▶ **EXERCISE GOAL**
Could you print the data that follows exactly as given?

▶ **SUPPLIED MATERIAL**
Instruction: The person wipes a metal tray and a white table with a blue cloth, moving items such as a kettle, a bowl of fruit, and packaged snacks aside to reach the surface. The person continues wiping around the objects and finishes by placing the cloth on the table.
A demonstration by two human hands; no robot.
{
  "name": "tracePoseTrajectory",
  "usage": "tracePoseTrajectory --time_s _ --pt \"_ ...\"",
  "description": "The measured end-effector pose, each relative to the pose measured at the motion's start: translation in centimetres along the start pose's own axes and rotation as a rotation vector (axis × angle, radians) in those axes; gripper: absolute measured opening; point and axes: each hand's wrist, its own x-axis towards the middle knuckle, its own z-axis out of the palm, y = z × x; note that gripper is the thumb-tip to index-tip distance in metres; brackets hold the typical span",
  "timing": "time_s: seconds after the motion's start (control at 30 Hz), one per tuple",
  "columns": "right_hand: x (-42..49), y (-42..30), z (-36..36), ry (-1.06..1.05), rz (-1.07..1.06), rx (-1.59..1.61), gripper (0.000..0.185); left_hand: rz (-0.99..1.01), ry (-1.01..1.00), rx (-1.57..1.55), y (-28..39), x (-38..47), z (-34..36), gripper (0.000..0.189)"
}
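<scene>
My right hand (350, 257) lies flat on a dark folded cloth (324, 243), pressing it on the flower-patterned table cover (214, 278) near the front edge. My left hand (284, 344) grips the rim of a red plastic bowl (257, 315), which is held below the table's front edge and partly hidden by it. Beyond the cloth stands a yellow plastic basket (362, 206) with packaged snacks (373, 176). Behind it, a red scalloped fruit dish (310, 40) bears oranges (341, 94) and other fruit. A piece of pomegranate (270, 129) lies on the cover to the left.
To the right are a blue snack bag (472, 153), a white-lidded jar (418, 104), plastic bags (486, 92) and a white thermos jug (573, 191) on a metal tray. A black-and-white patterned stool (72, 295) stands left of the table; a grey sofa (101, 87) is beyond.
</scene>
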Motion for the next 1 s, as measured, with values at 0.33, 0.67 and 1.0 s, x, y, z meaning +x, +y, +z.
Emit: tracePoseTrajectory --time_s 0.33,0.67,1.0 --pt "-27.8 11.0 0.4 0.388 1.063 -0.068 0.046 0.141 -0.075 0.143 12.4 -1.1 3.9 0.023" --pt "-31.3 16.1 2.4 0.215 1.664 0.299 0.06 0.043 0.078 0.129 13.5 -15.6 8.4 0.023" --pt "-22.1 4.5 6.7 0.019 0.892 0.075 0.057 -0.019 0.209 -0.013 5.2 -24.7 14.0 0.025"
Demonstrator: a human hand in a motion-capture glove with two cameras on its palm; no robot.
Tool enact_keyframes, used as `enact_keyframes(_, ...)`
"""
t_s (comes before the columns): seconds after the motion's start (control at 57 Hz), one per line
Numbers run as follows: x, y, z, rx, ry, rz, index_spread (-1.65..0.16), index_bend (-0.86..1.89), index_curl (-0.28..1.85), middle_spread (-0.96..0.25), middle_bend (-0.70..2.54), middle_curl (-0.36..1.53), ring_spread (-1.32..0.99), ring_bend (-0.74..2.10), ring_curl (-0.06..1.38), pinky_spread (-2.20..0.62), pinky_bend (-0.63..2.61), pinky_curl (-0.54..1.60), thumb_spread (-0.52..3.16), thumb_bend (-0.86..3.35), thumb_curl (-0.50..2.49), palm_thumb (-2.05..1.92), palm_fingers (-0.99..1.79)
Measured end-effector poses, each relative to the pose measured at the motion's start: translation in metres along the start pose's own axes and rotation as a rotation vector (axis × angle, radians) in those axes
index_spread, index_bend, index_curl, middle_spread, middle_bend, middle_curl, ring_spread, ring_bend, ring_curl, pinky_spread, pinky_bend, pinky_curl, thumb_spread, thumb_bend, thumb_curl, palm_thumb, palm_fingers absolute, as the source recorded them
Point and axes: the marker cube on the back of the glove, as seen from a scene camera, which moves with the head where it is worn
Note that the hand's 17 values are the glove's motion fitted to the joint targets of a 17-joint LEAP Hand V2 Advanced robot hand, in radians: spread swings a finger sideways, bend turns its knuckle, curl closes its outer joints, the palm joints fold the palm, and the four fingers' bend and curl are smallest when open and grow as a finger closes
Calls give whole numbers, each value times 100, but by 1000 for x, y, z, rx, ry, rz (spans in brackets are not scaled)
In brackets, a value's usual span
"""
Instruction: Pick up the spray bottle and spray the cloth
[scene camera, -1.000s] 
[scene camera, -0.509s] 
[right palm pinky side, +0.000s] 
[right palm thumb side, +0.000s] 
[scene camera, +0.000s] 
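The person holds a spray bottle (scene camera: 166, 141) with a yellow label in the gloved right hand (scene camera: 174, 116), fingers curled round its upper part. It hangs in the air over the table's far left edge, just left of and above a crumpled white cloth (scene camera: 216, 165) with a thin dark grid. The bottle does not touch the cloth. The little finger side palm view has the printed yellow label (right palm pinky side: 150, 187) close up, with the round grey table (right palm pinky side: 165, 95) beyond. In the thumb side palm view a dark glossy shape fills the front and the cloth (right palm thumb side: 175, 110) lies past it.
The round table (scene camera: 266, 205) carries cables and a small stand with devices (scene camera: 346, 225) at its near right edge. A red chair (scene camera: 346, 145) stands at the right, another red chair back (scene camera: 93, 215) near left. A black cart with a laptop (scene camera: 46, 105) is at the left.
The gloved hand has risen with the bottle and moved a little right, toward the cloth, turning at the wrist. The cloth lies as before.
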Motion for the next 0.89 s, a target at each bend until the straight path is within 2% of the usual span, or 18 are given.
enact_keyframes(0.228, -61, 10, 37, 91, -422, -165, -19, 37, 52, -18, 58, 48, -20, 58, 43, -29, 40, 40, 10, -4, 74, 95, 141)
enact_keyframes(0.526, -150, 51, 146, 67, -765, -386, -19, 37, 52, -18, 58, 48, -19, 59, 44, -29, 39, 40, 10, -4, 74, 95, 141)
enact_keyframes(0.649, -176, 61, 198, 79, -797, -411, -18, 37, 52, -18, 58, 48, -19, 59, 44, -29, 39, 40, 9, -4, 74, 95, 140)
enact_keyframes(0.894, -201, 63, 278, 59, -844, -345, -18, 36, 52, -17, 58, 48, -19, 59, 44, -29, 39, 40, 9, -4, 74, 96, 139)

▶ **ANSWER SECTION**
Instruction: The person wipes a metal tray and a white table with a blue cloth, moving items such as a kettle, a bowl of fruit, and packaged snacks aside to reach the surface. The person continues wiping around the objects and finishes by placing the cloth on the table.
A demonstration by two human hands; no robot.
{
  "name": "tracePoseTrajectory",
  "usage": "tracePoseTrajectory --time_s _ --pt \"_ ...\"",
  "description": "The measured end-effector pose, each relative to the pose measured at the motion's start: translation in centimetres along the start pose's own axes and rotation as a rotation vector (axis × angle, radians) in those axes; gripper: absolute measured opening; point and axes: each hand's wrist, its own x-axis towards the middle knuckle, its own z-axis out of the palm, y = z × x; note that gripper is the thumb-tip to index-tip distance in metres; brackets hold the typical span",
  "timing": "time_s: seconds after the motion's start (control at 30 Hz), one per tuple",
  "columns": "right_hand: x (-42..49), y (-42..30), z (-36..36), ry (-1.06..1.05), rz (-1.07..1.06), rx (-1.59..1.61), gripper (0.000..0.185); left_hand: rz (-0.99..1.01), ry (-1.01..1.00), rx (-1.57..1.55), y (-28..39), x (-38..47), z (-34..36), gripper (0.000..0.189)"
}
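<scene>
My right hand (350, 257) lies flat on a dark folded cloth (324, 243), pressing it on the flower-patterned table cover (214, 278) near the front edge. My left hand (284, 344) grips the rim of a red plastic bowl (257, 315), which is held below the table's front edge and partly hidden by it. Beyond the cloth stands a yellow plastic basket (362, 206) with packaged snacks (373, 176). Behind it, a red scalloped fruit dish (310, 40) bears oranges (341, 94) and other fruit. A piece of pomegranate (270, 129) lies on the cover to the left.
To the right are a blue snack bag (472, 153), a white-lidded jar (418, 104), plastic bags (486, 92) and a white thermos jug (573, 191) on a metal tray. A black-and-white patterned stool (72, 295) stands left of the table; a grey sofa (101, 87) is beyond.
</scene>
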Motion for the next 1 s, as measured, with values at 0.33, 0.67 and 1.0 s, x, y, z meaning +x, +y, +z.
Emit: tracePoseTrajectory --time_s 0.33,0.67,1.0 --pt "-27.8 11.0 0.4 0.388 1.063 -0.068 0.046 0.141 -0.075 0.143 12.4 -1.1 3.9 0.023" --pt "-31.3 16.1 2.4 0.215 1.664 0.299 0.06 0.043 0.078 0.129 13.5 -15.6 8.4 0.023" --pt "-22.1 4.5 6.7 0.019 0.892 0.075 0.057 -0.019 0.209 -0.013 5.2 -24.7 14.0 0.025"
Demonstrator: a human hand in a motion-capture glove with two cameras on its palm; no robot.
Tool enact_keyframes, used as `enact_keyframes(_, ...)`
"""
t_s (comes before the columns): seconds after the motion's start (control at 57 Hz), one per line
Numbers run as follows: x, y, z, rx, ry, rz, index_spread (-1.65..0.16), index_bend (-0.86..1.89), index_curl (-0.28..1.85), middle_spread (-0.96..0.25), middle_bend (-0.70..2.54), middle_curl (-0.36..1.53), ring_spread (-1.32..0.99), ring_bend (-0.74..2.10), ring_curl (-0.06..1.38), pinky_spread (-2.20..0.62), pinky_bend (-0.63..2.61), pinky_curl (-0.54..1.60), thumb_spread (-0.52..3.16), thumb_bend (-0.86..3.35), thumb_curl (-0.50..2.49), palm_thumb (-2.05..1.92), palm_fingers (-0.99..1.79)
Measured end-effector poses, each relative to the pose measured at the motion's start: translation in metres along the start pose's own axes and rotation as a rotation vector (axis × angle, radians) in those axes
index_spread, index_bend, index_curl, middle_spread, middle_bend, middle_curl, ring_spread, ring_bend, ring_curl, pinky_spread, pinky_bend, pinky_curl, thumb_spread, thumb_bend, thumb_curl, palm_thumb, palm_fingers absolute, as the source recorded them
Point and axes: the marker cube on the back of the glove, as seen from a scene camera, which moves with the head where it is worn
Note that the hand's 17 values are the glove's motion fitted to the joint targets of a 17-joint LEAP Hand V2 Advanced robot hand, in radians: spread swings a finger sideways, bend turns its knuckle, curl closes its outer joints, the palm joints fold the palm, and the four fingers' bend and curl are smallest when open and grow as a finger closes
Calls give whole numbers, each value times 100, but by 1000 for x, y, z, rx, ry, rz (spans in brackets are not scaled)
In brackets, a value's usual span
"""
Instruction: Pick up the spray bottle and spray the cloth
[scene camera, -1.000s] 
[scene camera, -0.509s] 
[right palm pinky side, +0.000s] 
[right palm thumb side, +0.000s] 
[scene camera, +0.000s] 
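The person holds a spray bottle (scene camera: 166, 141) with a yellow label in the gloved right hand (scene camera: 174, 116), fingers curled round its upper part. It hangs in the air over the table's far left edge, just left of and above a crumpled white cloth (scene camera: 216, 165) with a thin dark grid. The bottle does not touch the cloth. The little finger side palm view has the printed yellow label (right palm pinky side: 150, 187) close up, with the round grey table (right palm pinky side: 165, 95) beyond. In the thumb side palm view a dark glossy shape fills the front and the cloth (right palm thumb side: 175, 110) lies past it.
The round table (scene camera: 266, 205) carries cables and a small stand with devices (scene camera: 346, 225) at its near right edge. A red chair (scene camera: 346, 145) stands at the right, another red chair back (scene camera: 93, 215) near left. A black cart with a laptop (scene camera: 46, 105) is at the left.
The gloved hand has risen with the bottle and moved a little right, toward the cloth, turning at the wrist. The cloth lies as before.
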Motion for the next 0.89 s, a target at each bend until the straight path is within 2% of the usual span, or 18 are given.
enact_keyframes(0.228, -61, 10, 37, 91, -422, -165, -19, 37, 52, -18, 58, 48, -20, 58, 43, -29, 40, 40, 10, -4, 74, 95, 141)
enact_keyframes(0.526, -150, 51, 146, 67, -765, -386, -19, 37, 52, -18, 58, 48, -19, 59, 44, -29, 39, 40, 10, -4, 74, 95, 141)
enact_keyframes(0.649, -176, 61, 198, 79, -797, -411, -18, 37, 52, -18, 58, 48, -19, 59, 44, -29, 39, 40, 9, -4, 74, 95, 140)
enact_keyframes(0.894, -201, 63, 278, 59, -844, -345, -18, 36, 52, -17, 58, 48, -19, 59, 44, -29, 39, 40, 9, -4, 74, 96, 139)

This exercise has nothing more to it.